WHAT TO DO - Could you retype the whole listing, word for word?

DATA FOR THE TASK -
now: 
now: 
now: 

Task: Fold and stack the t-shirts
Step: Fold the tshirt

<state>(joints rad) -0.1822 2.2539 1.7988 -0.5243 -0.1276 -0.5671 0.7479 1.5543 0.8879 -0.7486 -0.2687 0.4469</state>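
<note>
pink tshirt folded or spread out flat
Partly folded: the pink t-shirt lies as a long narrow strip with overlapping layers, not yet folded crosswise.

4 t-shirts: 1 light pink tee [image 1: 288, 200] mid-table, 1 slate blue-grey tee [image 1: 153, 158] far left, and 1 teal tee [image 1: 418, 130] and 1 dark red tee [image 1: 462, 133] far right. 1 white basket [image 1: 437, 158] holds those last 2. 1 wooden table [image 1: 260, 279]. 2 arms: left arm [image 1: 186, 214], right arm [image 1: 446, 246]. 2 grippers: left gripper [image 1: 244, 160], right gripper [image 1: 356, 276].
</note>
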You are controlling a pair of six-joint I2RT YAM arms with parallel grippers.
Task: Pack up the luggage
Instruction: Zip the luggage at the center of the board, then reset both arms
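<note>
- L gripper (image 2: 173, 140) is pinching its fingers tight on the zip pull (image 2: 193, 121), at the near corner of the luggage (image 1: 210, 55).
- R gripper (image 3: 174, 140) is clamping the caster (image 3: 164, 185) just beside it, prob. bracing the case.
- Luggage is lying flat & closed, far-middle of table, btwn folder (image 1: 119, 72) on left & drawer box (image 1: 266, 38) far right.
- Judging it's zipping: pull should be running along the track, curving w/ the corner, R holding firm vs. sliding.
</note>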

TASK RESULT -
now: 
now: 
now: 

Task: Fold and stack the t-shirts
Step: Fold the tshirt

<state>(joints rad) -0.1822 2.2539 1.7988 -0.5243 -0.1276 -0.5671 0.7479 1.5543 0.8879 -0.7486 -0.2687 0.4469</state>
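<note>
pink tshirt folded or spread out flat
Partly folded: the pink t-shirt lies as a long narrow strip with overlapping layers, not yet folded crosswise.

4 t-shirts: 1 light pink tee [image 1: 288, 200] mid-table, 1 slate blue-grey tee [image 1: 153, 158] far left, and 1 teal tee [image 1: 418, 130] and 1 dark red tee [image 1: 462, 133] far right. 1 white basket [image 1: 437, 158] holds those last 2. 1 wooden table [image 1: 260, 279]. 2 arms: left arm [image 1: 186, 214], right arm [image 1: 446, 246]. 2 grippers: left gripper [image 1: 244, 160], right gripper [image 1: 356, 276].
</note>
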You are controlling a pair of six-joint I2RT YAM arms with parallel grippers.
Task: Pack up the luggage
Instruction: Zip the luggage at the center of the board, then reset both arms
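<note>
- L gripper (image 2: 173, 140) is pinching its fingers tight on the zip pull (image 2: 193, 121), at the near corner of the luggage (image 1: 210, 55).
- R gripper (image 3: 174, 140) is clamping the caster (image 3: 164, 185) just beside it, prob. bracing the case.
- Luggage is lying flat & closed, far-middle of table, btwn folder (image 1: 119, 72) on left & drawer box (image 1: 266, 38) far right.
- Judging it's zipping: pull should be running along the track, curving w/ the corner, R holding firm vs. sliding.
</note>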

Nothing further is needed for this answer.